Según el diario, entre los asistentes estuvieron el cineasta estadounidense Woody Allen, su esposa Soon-Yi Previn; las periodistas y presentadoras de noticias estadounidenses Katie Couric y George Stephanopoulos; la comediante estadounidense Chelsea Handler; y el presentador de televisión estadounidense Charlie Rose.
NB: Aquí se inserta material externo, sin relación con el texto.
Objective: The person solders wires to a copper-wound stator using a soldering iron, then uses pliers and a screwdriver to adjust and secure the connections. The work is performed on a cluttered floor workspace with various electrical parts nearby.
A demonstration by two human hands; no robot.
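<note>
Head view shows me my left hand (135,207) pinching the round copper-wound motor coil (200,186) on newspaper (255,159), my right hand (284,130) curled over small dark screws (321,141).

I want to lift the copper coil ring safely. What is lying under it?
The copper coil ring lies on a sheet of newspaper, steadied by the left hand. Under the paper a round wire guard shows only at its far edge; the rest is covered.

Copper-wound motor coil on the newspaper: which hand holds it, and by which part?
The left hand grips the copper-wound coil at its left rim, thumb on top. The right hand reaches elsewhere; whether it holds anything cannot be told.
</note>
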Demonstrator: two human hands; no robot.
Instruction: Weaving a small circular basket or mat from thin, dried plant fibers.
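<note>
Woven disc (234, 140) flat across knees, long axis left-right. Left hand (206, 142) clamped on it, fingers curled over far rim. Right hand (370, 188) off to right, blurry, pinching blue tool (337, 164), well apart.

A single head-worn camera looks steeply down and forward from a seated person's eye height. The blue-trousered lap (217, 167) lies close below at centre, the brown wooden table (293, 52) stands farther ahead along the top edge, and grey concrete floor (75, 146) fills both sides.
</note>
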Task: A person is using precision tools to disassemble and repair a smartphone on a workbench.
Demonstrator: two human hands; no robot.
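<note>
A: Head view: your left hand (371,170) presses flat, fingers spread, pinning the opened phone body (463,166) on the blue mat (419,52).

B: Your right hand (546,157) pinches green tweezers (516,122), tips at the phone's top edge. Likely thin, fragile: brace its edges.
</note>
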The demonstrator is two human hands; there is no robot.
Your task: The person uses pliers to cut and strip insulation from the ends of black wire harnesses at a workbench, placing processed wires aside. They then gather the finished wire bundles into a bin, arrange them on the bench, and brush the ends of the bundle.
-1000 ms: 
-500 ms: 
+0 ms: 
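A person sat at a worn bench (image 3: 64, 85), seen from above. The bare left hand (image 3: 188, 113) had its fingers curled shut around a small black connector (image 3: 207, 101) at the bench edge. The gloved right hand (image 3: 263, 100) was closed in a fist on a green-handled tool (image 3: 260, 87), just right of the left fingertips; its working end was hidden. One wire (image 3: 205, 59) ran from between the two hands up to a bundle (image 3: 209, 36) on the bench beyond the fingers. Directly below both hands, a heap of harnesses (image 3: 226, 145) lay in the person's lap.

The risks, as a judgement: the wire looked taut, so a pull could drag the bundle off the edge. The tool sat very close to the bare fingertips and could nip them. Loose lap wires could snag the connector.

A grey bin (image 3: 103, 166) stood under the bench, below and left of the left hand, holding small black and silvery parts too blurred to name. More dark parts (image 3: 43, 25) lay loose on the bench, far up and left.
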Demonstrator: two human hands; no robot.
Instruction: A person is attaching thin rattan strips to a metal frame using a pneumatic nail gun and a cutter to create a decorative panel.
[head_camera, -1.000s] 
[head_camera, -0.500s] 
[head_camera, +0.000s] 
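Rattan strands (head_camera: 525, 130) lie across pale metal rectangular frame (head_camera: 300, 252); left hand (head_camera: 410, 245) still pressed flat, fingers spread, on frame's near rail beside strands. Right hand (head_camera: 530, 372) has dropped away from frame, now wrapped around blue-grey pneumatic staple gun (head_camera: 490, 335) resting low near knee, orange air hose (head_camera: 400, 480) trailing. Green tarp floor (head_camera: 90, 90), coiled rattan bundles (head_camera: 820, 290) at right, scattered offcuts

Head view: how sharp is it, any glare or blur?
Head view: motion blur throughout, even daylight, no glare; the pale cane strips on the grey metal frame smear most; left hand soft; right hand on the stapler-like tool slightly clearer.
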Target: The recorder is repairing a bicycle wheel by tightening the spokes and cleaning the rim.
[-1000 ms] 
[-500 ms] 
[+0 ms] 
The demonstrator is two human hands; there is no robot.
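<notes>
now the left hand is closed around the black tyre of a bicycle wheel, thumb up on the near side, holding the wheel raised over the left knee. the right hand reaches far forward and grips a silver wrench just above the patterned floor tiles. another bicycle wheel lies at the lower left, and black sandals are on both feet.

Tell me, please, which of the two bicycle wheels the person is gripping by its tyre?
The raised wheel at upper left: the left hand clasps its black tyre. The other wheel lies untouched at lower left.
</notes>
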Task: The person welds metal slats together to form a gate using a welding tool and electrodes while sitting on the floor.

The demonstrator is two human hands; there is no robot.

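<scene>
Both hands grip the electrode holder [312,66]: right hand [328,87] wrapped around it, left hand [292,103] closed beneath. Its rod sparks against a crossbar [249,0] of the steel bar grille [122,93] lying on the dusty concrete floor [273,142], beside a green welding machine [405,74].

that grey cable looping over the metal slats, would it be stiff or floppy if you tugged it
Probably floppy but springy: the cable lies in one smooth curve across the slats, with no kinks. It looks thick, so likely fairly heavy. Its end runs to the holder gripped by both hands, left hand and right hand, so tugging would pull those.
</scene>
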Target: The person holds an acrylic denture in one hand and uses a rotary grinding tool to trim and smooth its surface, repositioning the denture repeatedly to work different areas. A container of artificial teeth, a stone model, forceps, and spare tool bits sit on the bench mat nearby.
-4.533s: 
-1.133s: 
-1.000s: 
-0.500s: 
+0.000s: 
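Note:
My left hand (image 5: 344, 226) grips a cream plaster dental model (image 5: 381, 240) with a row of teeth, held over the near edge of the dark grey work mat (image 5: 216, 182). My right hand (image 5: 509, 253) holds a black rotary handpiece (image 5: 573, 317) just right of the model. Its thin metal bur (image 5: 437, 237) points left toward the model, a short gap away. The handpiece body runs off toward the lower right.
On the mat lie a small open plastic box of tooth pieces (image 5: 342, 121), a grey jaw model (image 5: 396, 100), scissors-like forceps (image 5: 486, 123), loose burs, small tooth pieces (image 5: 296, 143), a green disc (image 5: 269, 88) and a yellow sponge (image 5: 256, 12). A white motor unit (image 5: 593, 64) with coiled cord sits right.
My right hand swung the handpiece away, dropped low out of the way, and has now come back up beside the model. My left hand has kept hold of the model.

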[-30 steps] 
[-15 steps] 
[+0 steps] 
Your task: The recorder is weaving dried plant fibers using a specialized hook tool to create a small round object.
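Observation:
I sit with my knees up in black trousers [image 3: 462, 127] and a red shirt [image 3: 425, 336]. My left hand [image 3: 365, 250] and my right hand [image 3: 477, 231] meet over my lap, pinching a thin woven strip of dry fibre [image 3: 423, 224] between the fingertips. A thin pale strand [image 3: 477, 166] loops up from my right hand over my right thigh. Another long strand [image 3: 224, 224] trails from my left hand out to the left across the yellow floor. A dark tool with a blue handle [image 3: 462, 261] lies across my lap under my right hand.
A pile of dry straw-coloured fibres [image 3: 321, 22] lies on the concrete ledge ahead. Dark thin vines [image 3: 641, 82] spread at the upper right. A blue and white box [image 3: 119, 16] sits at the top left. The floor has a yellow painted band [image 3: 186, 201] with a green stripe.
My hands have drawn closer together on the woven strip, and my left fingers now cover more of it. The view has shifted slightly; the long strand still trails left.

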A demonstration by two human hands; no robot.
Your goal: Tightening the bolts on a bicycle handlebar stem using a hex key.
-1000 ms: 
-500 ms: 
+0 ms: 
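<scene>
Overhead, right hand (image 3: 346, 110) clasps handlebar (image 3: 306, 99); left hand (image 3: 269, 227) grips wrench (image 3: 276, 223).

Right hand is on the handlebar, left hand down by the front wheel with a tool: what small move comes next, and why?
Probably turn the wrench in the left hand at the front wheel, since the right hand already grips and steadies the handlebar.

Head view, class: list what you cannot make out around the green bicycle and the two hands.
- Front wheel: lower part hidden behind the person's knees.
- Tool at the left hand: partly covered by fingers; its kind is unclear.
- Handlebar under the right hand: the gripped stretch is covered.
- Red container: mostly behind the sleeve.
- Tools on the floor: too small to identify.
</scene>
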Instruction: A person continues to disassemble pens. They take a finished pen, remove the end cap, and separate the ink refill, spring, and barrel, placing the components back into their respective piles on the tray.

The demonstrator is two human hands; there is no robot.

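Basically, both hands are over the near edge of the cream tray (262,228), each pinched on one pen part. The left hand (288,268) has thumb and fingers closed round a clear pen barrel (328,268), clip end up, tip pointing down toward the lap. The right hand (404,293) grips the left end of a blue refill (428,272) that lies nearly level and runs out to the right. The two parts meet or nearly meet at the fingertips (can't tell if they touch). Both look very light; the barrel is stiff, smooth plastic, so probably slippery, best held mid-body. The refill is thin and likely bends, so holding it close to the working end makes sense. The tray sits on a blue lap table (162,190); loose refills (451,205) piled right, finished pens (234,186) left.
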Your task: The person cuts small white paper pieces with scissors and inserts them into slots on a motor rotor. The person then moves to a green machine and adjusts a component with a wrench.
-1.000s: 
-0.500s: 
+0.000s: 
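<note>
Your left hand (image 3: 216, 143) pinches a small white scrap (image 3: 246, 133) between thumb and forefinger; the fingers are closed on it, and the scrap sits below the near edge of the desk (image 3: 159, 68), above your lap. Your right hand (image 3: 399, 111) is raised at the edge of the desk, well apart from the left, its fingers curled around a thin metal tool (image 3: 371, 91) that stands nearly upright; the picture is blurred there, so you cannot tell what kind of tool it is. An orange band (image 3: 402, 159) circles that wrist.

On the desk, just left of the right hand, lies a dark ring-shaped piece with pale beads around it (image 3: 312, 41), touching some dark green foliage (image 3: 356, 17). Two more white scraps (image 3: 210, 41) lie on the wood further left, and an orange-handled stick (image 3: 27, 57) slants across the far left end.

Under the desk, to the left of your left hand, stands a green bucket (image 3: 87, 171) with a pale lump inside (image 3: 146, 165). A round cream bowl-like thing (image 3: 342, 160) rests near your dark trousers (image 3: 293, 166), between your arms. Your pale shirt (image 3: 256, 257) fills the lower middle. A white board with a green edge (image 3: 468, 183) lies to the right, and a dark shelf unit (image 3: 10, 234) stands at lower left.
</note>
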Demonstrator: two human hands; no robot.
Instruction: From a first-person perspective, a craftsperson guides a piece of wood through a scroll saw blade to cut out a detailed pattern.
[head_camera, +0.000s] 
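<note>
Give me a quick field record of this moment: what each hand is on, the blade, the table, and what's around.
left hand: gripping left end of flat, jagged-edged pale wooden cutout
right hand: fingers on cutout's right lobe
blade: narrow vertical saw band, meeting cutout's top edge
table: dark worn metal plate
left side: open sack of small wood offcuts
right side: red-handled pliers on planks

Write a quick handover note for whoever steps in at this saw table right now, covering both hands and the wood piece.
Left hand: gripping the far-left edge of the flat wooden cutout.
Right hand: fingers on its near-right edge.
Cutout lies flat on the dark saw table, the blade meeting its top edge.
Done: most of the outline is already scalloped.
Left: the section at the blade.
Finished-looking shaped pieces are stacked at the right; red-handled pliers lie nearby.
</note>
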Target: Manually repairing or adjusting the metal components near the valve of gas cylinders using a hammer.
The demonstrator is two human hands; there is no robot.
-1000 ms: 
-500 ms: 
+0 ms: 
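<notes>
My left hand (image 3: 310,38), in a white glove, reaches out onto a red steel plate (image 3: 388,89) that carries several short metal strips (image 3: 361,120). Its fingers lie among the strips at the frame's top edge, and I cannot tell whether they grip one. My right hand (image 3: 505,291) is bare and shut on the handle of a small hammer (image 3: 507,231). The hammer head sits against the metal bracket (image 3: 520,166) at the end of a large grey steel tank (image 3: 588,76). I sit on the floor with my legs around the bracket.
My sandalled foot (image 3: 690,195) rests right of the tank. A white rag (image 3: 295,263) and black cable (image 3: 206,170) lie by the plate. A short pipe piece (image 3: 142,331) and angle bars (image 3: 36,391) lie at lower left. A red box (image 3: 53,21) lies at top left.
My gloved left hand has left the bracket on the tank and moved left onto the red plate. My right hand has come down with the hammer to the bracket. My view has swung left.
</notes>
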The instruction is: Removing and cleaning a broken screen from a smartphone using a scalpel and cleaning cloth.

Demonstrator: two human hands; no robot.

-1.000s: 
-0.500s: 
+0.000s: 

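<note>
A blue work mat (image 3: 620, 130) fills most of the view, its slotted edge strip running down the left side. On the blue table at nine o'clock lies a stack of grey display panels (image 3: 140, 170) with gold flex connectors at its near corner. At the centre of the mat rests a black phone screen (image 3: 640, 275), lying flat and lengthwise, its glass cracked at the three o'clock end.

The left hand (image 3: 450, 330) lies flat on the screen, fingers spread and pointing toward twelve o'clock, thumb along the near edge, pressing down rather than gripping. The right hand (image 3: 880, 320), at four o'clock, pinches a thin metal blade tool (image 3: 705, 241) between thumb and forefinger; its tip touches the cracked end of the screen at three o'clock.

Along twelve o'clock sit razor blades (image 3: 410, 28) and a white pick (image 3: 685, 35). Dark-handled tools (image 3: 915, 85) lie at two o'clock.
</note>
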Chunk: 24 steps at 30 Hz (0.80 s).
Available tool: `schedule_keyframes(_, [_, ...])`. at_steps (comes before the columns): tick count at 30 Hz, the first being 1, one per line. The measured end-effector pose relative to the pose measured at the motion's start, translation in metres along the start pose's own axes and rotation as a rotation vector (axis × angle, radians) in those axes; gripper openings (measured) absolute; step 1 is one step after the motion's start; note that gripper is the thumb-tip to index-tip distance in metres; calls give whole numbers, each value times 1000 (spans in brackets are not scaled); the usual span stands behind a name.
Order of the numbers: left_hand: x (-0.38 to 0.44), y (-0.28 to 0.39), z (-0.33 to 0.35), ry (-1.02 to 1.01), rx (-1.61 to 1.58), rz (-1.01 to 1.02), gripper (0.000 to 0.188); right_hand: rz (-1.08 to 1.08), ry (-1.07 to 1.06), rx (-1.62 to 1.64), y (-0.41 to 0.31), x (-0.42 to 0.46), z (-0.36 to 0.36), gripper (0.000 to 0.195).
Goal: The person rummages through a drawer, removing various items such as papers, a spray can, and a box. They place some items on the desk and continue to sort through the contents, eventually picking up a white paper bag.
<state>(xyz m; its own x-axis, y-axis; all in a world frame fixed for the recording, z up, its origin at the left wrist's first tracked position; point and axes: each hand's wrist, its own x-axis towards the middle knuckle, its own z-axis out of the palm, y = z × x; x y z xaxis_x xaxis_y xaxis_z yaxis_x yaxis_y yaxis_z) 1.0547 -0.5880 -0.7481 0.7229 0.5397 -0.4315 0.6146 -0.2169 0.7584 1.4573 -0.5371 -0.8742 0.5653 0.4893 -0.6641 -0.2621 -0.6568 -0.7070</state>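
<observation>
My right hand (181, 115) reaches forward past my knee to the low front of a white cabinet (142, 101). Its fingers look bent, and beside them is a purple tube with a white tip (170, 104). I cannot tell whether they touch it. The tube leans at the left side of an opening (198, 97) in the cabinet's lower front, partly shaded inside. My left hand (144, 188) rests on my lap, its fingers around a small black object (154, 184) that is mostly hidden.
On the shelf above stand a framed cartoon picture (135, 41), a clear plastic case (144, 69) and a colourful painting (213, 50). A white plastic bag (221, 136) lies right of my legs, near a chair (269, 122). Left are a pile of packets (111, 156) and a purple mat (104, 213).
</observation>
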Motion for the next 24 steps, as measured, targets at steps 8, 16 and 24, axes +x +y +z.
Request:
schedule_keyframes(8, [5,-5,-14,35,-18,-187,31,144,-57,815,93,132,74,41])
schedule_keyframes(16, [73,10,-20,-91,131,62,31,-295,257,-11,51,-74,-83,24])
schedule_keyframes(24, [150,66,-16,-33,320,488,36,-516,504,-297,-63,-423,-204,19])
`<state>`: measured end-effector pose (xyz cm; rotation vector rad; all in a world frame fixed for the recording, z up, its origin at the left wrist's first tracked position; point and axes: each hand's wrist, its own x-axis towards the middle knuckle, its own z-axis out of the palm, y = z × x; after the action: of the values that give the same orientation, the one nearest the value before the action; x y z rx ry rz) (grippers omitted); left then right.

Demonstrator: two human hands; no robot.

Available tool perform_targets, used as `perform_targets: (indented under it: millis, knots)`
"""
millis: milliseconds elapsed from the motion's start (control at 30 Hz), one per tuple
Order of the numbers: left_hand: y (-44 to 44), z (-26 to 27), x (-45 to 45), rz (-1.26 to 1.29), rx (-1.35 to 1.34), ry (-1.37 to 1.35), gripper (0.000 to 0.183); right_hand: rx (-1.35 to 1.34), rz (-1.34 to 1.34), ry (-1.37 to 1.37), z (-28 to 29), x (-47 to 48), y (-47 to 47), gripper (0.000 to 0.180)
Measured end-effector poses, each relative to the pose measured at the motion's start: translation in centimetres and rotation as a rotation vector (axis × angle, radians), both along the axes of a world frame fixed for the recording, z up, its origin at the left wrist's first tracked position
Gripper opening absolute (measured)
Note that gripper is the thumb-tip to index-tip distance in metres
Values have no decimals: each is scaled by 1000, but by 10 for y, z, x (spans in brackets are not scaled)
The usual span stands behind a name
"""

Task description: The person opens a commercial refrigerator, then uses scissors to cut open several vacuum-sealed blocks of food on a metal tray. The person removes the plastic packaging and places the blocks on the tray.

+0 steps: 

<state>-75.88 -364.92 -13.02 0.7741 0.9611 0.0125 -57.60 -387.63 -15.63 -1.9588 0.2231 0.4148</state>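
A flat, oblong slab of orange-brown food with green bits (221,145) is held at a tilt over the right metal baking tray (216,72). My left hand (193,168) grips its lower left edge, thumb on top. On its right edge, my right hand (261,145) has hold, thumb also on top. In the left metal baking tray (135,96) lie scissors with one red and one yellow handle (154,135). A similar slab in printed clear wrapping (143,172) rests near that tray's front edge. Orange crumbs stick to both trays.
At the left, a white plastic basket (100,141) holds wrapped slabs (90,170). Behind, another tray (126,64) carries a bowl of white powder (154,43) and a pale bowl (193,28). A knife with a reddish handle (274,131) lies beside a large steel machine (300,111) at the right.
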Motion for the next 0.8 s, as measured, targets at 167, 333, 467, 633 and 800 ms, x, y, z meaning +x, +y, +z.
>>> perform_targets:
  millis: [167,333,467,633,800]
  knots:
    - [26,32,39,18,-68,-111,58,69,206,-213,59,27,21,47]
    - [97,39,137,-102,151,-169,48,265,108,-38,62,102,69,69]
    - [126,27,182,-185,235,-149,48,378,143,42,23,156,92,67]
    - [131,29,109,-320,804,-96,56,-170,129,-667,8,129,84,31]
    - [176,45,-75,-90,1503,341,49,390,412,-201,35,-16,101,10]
El informe apunta a que la sugerencia de que agentes de la Policía Metropolitana actuaran como porteros resultará incómoda para la fuerza, dado que durante años no ha presentado cargos vinculados al escándalo de Epstein.
La referencia a la Policía Metropolitana de Londres aparece explicada como Met (Metropolitan Police, en inglés). El artículo menciona también a Peter Loughborough, exjefe de la unidad de protección real de la Met, quien actualmente es uno de los asesores más importantes del monarca, y para quien la revelación puede resultar polémica.
Paralelamente, el príncipe Andrés fue detenido el jueves en una casa de Sandringham, en Norfolk, en el este de Inglaterra, bajo sospecha de mala conducta en un cargo público y fue liberado horas después. La detención fue ordenada por la Policía del Valle del Támesis, conocida en inglés como Thames Valley Police, que investiga una denuncia que acusa al antiguo duque de York de haber compartido documentos sensibles del Gobierno británico cuando se desempeñó como representante especial de Comercio en la primera década de los 2000. A la salida de la comisaría en Aylsham, Norfolk, fue fotografiado reclinado en la parte trasera de un vehículo, y tiene 66 años.
La combinación de estas revelaciones refuerza el escrutinio sobre cómo funcionaron las relaciones entre Epstein y figuras públicas, y pone en tensión la imagen de la unidad de protección real y de la Policía Metropolitana. La investigación de la Policía del Valle del Támesis sigue en curso y, por ahora, no se han anunciado cargos derivados de las instrucciones supuestamente dadas por el personal de Epstein en 2010. Para el Reino Unido esto significa nuevas preguntas sobre la rendición de cuentas en torno a la red de Epstein y sobre la supervisión del personal encargado de la seguridad de miembros de la familia real.